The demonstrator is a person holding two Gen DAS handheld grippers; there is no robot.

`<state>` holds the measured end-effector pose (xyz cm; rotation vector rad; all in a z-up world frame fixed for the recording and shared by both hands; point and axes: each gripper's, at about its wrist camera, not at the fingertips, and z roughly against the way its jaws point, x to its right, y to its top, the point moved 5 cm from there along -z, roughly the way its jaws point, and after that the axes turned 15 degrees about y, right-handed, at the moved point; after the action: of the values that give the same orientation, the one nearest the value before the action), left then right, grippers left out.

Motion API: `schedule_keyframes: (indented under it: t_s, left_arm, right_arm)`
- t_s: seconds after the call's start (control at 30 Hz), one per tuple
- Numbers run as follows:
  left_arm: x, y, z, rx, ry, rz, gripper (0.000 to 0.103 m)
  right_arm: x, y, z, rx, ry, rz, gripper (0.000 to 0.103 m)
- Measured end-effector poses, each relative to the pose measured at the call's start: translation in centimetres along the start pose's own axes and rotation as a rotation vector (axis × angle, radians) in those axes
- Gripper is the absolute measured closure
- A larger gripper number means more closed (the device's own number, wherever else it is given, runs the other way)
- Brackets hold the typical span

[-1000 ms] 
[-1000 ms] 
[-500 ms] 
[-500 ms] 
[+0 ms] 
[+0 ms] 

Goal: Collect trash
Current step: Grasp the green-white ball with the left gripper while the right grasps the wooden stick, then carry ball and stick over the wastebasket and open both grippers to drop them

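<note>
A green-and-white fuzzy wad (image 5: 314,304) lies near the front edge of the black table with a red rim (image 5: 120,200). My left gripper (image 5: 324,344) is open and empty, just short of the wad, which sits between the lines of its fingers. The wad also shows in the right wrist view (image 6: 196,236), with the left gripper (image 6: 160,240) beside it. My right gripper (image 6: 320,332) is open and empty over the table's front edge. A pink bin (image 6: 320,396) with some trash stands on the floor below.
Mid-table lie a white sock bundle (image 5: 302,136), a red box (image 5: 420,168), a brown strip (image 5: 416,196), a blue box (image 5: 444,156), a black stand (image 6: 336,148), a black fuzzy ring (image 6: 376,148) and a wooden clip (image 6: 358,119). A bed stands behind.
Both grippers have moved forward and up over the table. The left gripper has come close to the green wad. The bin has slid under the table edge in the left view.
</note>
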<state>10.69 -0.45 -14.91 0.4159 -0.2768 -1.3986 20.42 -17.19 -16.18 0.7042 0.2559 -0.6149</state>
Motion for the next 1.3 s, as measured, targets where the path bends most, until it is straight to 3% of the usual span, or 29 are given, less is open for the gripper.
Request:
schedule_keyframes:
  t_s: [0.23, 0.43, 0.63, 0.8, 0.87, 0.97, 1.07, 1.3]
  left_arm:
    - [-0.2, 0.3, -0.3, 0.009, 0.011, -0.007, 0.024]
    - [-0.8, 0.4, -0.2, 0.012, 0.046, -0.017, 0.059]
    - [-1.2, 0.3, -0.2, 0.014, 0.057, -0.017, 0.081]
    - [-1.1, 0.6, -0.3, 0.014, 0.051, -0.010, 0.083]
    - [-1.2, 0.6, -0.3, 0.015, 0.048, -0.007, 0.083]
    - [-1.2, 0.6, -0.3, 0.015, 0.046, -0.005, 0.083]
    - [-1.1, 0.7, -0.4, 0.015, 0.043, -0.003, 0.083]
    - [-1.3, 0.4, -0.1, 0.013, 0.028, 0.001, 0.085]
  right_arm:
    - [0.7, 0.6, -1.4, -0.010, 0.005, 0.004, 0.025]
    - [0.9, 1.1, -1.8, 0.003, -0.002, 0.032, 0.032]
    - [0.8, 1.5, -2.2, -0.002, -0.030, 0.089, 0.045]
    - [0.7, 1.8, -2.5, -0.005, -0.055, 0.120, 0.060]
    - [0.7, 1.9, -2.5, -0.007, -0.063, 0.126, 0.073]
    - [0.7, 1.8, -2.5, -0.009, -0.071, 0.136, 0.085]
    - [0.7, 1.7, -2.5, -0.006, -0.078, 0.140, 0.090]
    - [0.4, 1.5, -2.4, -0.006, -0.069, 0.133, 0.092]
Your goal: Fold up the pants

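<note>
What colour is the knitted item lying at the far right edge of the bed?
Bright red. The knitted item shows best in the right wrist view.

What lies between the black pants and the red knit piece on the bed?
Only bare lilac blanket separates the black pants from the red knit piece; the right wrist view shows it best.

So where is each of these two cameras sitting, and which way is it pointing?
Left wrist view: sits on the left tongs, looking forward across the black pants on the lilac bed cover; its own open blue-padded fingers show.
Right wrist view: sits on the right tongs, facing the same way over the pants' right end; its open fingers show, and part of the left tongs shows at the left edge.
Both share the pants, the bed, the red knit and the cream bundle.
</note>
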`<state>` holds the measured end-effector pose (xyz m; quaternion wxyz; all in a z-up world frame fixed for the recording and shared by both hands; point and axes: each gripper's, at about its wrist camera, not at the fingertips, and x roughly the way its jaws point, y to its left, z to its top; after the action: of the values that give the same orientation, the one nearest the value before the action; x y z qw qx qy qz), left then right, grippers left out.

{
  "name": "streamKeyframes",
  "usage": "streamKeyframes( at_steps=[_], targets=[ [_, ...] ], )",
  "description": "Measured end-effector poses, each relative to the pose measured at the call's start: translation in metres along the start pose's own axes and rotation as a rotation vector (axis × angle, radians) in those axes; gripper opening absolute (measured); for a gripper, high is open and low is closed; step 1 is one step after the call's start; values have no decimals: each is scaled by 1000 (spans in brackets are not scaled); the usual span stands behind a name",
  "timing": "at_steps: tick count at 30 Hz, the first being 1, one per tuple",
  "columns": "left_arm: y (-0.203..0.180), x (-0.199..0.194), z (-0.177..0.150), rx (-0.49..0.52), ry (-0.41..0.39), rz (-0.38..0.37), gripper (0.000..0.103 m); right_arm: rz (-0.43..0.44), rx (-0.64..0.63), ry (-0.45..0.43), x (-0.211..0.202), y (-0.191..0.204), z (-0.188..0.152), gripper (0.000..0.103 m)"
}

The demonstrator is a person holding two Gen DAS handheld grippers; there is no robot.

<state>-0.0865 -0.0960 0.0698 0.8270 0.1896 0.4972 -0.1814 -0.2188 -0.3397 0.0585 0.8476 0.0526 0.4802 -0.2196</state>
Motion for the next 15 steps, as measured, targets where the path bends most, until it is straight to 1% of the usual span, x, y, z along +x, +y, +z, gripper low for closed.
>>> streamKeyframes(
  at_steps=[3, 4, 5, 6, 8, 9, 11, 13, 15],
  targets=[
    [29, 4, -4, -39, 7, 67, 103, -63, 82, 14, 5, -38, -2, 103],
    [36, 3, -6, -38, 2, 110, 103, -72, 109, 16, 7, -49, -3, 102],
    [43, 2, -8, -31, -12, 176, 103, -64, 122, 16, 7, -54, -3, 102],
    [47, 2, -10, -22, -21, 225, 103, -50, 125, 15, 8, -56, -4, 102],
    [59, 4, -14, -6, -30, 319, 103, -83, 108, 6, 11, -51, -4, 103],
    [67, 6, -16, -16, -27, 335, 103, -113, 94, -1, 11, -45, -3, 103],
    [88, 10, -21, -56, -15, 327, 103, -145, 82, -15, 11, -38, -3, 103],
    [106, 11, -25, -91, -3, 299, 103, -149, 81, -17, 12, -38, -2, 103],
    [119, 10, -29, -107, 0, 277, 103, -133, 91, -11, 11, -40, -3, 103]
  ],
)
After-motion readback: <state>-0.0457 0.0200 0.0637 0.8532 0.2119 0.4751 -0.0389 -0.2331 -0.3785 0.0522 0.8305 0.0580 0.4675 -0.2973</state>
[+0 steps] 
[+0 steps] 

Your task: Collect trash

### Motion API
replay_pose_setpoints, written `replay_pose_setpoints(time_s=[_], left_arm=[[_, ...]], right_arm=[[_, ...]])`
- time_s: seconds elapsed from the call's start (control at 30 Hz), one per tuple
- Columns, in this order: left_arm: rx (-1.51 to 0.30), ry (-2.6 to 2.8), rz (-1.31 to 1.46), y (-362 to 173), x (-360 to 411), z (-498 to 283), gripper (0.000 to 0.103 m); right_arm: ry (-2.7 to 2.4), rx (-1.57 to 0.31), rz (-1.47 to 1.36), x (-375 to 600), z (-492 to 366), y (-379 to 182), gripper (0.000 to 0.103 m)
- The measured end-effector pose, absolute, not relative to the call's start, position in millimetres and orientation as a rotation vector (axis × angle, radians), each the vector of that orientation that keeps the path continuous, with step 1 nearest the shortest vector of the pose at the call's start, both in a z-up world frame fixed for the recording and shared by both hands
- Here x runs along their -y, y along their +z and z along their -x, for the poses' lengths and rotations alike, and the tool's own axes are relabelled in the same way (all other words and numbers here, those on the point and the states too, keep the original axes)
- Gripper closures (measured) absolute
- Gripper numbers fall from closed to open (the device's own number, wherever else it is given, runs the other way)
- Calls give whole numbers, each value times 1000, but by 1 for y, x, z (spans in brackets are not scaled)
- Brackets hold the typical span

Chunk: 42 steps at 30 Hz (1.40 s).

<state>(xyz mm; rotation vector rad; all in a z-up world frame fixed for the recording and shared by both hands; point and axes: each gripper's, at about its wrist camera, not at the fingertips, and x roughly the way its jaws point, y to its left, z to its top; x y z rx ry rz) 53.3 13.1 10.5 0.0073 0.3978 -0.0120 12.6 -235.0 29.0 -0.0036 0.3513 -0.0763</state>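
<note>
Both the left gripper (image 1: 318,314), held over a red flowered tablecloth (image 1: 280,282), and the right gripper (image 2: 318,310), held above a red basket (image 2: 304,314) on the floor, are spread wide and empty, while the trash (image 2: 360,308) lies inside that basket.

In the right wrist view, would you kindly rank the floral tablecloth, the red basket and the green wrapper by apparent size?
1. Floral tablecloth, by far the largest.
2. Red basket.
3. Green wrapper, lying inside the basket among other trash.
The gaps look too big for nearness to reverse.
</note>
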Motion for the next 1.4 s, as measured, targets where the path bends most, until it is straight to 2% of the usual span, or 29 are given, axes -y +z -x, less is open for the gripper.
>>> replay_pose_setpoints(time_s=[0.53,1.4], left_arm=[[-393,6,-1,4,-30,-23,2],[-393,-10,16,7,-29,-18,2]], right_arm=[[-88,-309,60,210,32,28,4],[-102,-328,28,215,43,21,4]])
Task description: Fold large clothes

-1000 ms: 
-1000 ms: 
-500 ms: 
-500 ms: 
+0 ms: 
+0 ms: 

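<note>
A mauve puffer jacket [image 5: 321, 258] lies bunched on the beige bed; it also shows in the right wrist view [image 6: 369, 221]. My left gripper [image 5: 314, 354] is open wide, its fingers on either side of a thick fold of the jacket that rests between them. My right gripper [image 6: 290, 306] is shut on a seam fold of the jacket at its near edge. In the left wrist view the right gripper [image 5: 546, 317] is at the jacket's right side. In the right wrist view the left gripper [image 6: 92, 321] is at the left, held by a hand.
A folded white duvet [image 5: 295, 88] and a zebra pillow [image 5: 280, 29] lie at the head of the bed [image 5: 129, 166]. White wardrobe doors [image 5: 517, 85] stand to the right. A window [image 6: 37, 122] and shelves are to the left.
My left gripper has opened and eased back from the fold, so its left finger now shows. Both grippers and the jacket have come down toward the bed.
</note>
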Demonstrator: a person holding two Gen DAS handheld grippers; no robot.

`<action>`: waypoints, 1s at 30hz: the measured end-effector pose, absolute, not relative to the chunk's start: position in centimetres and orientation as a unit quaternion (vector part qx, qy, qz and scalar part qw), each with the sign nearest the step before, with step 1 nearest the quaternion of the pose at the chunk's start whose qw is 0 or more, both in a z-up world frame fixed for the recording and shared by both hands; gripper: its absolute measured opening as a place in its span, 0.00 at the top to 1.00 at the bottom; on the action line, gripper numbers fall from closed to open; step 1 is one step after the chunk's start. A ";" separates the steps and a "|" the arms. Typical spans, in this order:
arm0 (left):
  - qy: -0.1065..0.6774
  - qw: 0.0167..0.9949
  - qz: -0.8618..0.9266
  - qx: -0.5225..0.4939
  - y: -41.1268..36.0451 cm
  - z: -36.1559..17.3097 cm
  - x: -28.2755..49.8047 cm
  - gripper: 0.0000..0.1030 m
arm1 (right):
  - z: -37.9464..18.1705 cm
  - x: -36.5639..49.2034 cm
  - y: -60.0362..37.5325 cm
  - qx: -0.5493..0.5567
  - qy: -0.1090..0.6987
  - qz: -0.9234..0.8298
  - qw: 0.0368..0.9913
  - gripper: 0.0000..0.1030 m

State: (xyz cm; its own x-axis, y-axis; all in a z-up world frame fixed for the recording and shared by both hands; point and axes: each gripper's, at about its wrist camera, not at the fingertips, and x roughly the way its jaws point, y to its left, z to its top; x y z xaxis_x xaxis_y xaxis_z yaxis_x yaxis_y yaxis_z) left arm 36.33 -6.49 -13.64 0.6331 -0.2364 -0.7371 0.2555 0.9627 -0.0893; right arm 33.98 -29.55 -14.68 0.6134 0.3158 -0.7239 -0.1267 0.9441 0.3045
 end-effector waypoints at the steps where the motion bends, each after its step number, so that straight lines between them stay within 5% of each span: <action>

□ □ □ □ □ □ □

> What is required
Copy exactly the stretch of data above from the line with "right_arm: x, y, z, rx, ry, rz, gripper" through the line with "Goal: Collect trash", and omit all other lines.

> Task output
  right_arm: x, y, z, rx, ry, rz, gripper (0.000 to 0.103 m)
- Measured end-effector poses, each relative to the pose measured at the call's start: translation in centimetres along the start pose's own axes and rotation as a rotation vector (axis × angle, radians) in those axes
- Gripper is the absolute measured closure
- A larger gripper number means more closed (the device's own number, wherever else it is given, runs the other way)
- Brackets hold the typical span

[-1000 ms] 
[-1000 ms] 
[-500 ms] 
[-500 ms] 
[+0 ms] 
[+0 ms] 

Goal: Collect trash

That is the complete output.